Member of the Eastern Provincial Council for Batticaloa District
- Incumbent
- Assumed office 2008

Member of Batticaloa Municipal Council
- In office 2008–2008
- Succeeded by: Kandasamy Mahenthiraraja

Personal details
- Party: Eelam People's Revolutionary Liberation Front
- Other political affiliations: Tamil National Alliance
- Ethnicity: Sri Lankan Tamil

= R. Thurairatnam =

Sri Lankan politician

Rasiah Thurairatnam is a Sri Lankan Tamil politician and provincial councillor.

A member of the Padmanaba wing of the Eelam People's Revolutionary Liberation Front, Thurairatnam contested the 2008 local government election as part of an independent group and was elected to Batticaloa Municipal Council.

Thurairatnam contested the 2008 provincial council election as one of the Tamil Democratic National Alliance's candidates in Batticaloa District and was elected to the Eastern Provincial Council (EPC).
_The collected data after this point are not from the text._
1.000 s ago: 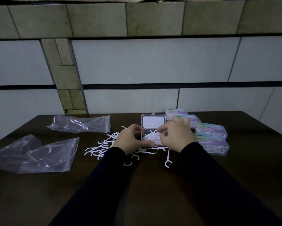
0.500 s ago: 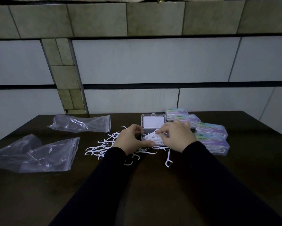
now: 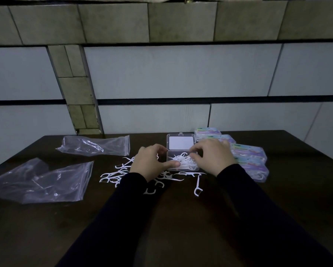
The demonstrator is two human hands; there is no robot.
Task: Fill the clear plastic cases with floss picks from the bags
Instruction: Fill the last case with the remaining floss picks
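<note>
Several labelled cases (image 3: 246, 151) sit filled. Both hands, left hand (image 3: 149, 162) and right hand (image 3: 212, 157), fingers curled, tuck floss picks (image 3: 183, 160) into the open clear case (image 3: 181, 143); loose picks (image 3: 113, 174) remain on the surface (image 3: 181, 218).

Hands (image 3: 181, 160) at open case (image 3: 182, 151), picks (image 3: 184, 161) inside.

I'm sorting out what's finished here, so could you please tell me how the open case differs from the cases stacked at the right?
The open case has its lid up, while the stacked cases are shut. The open case's lid shows a plain white panel; the stacked cases carry colourful labels. The open case sits between both hands, left hand and right hand; the stacked cases lie untouched. Both kinds are clear plastic and hold white floss picks.
</note>
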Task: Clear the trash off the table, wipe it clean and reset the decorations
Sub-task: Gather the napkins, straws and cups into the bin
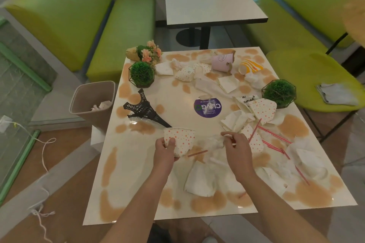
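**Both hands on trash, near edge of table**

Left hand [165,149] grips a polka-dot paper cup [180,142], thumb on the wall, cup tipped with its mouth facing away, lifted at 7 o'clock of the table [138,173]. Right hand [236,148] pinches a crumpled white napkin [214,141] at 6 o'clock, fingers curled round it; a red straw [197,153] lies between the hands.

More napkins, flattened dotted cups and striped straws [274,134] pile up from 3 to 5 o'clock. Brown spill patches [308,191] ring the whole tabletop. Purple round sticker [207,107] at centre.

Black Eiffel Tower model [145,109] lies on its side at 9 o'clock. Green ball plant in wire frame [141,74] upright at 10, a second one [279,92] at 3. Flower bunch [148,53] tipped over at 11, hanging off the corner. Pink bucket [222,62] on its side at 12, yellow-striped cup [249,66] just beside it at 1.

Beige bin [92,102] on the floor, touching the table's left edge, some trash inside. Grey cloth [336,93] on the green seat at right.
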The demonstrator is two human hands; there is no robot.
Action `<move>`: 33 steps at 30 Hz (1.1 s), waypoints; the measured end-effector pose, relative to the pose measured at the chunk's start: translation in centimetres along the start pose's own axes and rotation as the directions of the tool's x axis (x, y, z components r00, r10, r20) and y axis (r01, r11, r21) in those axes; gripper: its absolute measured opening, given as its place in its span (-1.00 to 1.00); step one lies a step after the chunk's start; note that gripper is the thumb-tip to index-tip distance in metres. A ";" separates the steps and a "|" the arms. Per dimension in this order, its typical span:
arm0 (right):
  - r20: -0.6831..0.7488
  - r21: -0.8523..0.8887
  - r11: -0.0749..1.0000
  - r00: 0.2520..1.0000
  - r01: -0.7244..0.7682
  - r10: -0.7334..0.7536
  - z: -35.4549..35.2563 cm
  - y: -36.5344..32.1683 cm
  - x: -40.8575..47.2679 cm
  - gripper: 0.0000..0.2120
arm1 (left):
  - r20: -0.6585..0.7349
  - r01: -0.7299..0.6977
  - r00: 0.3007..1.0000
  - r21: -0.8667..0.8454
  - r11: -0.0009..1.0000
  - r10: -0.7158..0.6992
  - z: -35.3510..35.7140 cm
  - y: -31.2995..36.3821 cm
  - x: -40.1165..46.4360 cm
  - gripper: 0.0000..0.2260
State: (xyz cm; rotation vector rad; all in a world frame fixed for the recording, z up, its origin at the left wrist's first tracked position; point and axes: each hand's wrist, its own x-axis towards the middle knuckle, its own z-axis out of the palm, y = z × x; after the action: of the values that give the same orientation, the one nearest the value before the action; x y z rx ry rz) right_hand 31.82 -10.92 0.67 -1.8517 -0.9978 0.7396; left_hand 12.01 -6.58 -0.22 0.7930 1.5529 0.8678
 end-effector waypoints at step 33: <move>0.326 0.209 0.977 0.945 -0.045 -0.026 40.4 -23.5 8.4 -0.71 | -0.281 0.043 0.959 0.027 0.999 -0.033 -30.4 13.7 27.8 -0.50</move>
State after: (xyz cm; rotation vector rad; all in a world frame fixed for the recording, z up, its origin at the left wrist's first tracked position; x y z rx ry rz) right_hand -4.16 19.94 3.45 -1.5772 -1.0693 1.1429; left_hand -21.56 20.87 0.89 0.6815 1.8291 0.9603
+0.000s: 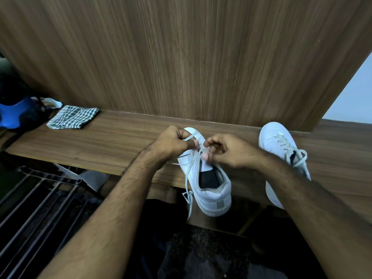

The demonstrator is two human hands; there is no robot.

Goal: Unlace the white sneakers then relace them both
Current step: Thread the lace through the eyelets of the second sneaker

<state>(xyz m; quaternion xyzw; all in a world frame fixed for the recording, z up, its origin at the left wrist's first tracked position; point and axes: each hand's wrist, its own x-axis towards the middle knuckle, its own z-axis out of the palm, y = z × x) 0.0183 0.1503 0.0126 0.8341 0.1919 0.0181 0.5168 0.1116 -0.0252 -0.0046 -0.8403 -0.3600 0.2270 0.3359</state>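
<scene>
At the near edge of the tabletop [104,141], the nearer white sneaker [209,184] lies with its heel overhanging the edge toward the person and its toe pointing at the wooden back panel [181,57]. This orientation presents the eyelet rows directly to both hands. The left hand [173,144] is curled closed, pinching one run of the lace [189,178] over the toe end of this sneaker. The right hand [227,151] is likewise curled, pinching the lace between thumb and fingertips just above the tongue. Holding both runs taut probably keeps the lace from twisting as it passes through an eyelet; whether it is going out or in cannot be determined. A loose lace length hangs off the sneaker's left side, below the tabletop edge.

Right of this sneaker, the second sneaker [279,146] rests partly behind the right forearm, laced with its ends untied. Far left of it lie a checked cloth [73,117] and a blue object [14,115].
</scene>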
Thurairatnam and other newly elected provincial councillors took their oaths on 16 May 2008 in front of President Mahinda Rajapaksa.

Thurairatnam contested the 2012 provincial council election as one of the Tamil National Alliance's candidates in Batticaloa District and was re-elected to the (EPC). Thurairatnam and the other newly elected TNA provincial councillors took their oaths on 28 September 2012 in front of TNA leader and Member of Parliament R. Sampanthan.